Сидел в клетке, выкрашенной дурацкой голубой краской, спокойный, словно ничего особенного не произошло.
– Миша, почему?
– Ты ведь не будешь реветь, да? Не надо. Это мое дело, тебя это не должно касаться.
– Не буду я реветь! – огрызнулась она. – Я никогда не реву. Я просто понять хочу…
– Бесполезно.
– Рискни!
Он вздохнул задумчиво и заговорил. Даже спустя годы Айя помнила его историю.
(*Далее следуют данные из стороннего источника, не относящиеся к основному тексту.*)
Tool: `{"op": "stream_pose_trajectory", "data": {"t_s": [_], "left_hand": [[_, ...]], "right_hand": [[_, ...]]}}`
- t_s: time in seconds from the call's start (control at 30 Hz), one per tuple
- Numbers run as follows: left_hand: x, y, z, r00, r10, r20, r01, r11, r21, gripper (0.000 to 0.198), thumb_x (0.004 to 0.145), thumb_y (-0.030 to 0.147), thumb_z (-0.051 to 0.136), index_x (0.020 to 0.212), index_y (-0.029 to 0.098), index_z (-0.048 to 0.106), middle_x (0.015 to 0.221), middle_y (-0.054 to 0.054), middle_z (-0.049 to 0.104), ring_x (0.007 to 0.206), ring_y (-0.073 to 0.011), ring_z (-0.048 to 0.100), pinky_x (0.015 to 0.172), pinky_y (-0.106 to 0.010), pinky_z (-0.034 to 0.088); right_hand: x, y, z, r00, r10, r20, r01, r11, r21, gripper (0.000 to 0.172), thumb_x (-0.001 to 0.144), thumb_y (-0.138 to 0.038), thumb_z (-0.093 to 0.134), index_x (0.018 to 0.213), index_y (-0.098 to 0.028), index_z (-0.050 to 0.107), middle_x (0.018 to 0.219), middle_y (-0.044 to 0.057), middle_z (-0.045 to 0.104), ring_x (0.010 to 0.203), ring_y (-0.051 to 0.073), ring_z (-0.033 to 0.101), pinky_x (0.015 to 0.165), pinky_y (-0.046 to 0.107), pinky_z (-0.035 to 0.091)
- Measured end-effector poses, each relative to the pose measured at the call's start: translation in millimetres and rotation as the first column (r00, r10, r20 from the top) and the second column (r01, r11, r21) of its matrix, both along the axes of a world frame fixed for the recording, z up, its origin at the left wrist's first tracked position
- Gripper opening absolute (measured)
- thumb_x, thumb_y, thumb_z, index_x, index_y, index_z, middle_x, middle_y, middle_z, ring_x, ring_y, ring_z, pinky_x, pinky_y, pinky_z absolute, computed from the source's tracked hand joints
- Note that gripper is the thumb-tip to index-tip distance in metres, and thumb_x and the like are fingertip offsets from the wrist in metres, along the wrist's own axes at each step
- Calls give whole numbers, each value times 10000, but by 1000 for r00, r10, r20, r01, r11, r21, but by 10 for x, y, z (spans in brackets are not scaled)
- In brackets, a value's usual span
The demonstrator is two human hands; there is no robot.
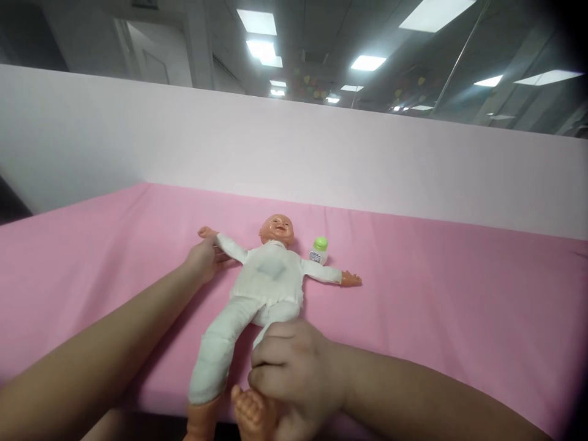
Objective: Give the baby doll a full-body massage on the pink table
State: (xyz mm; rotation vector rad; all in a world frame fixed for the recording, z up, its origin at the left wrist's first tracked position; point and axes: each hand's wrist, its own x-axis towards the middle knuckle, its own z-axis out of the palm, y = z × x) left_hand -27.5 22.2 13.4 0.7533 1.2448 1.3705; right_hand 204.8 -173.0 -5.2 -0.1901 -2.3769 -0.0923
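Doll in white cloth is laid face up across a pink-covered tabletop, its head at the middle of the frame and its feet at the bottom edge. At lower centre, one leg is gripped just above the foot by a right hand, its fingers curled closed around the limb. At centre left, an outstretched doll arm is met near the wrist by a left hand, its fingers extended along the near edge of the sleeve; whether they are closed on it cannot be told. The step in hand is judged to be the steadying of limbs, and from here a gentle, even hold seems to be called for, with the body left flat. Just beyond the other sleeve, right of the head, a small bottle is topped by a bright green cap and marked with a label whose dark print is too small to be read. No brand name can be made out on the doll, where only a greyish blotch is seen.
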Motion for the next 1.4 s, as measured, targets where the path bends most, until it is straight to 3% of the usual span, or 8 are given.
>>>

– Знаешь, что меня всегда бесило? – он сделал паузу, но явно не ждал ответа. – Вот это правило: «уважайте старших». Ты ведь понимаешь, что это бред, да? Ведь человек не становится лучше от того, что состарился. Наоборот, вся дрянь, которую он накопил за жизнь, прет с удвоенной силой. Ну дожил ты до восьмидесяти: сиди и радуйся! Не мешай другим! Но они только и делают, что требуют. Уважения. Послушания. Ухода. Внимания. Требуют и жалуются, жалуются и требуют… Все должно вертеться вокруг них. Вот скажи, что мне сделала моя бабка? Ни-че-го. Она ни разу не сидела со мной, когда я был маленький. Запиралась в своей комнате, читала… Черт ее знает, что она там делала. Главное, чтобы ее никто не трогал. «Мишенька, не шуми, бабушка отдыхает!» «Мишенька, нельзя брать бабушкину кружку…» – передразнил он тоненьким голоском кого-то из родителей. – Ты думаешь, она помогла мне, когда их не стало? Ничего подобного. «Бабушка разволновалась, бабушка в больнице»… Чихать она хотела на остальных. Разволновалась она… Она бросила меня в этот сраный детдом, как мусор, – он закатал рукава, показывая белесые следы от сигаретных ожогов. – Думаешь, я смогу когда-нибудь это забыть?
– Миша, я…
– Ты помогла, и я люблю тебя за это. Всегда буду. Если бы не ты, я бы покончил с собой. Я столько раз думал об этом… Но появлялась ты, бойкая, веселая… Может, лучше бы мне было тогда решиться.
– Не говори так!
– А разве нет? – он горько усмехнулся. – Тогда бы никто не пострадал, разве нет? Я бы справился. Нет, правда. Я ненавидел бабку, но я бы справился. Я вышел из детдома, я думал начать жизнь. И знаешь, что? «Ты ведь не бросишь бабушку, Мишенька? Она ведь родной человек тебе…» Представляешь, какой я был осел? Так боялся осуждения, что ухаживал за ней. За этой беспомощной лежачей тварью, которая с трудом говорить-то могла, тонула в собственном дерьме, воняла… И все равно требовала. Она – слышишь? – она смела требовать! Миша то, Миша то… Я просто заткнул ее подушкой. От усталости. От злости… Просто не мог и не хотел больше ее выносить. И знаешь, что? Мне не было стыдно. Вот ни фига. Я долго думал и понял, почему: я не убил человека. Я убрал мусор. Вынес помойное ведро.
– Миша…
– А что Миша?! Разве я не прав? – он хлопнул себя по коленям. – Да любой бы поступил так на моем месте. А потом эта твоя идея с массажем… Я постоянно работал с этими старыми жабами. Мял их дряблые, мерзкие тела и слушал. С чего они решили, что мне интересно их слушать? Они жаловались. Они вспомнили жизнь. Знаешь, где работала Феоктистова, последняя бабка? В детдоме. Слышишь? В детдоме. Всю жизнь она мучила детей также, как наша с тобой Удавка…
Айю передернуло, когда она вспомнила одну из воспитателей. Ту, что любила хватать наказанных за шею, когда орала.
– Не все такие… – слабо возразила она.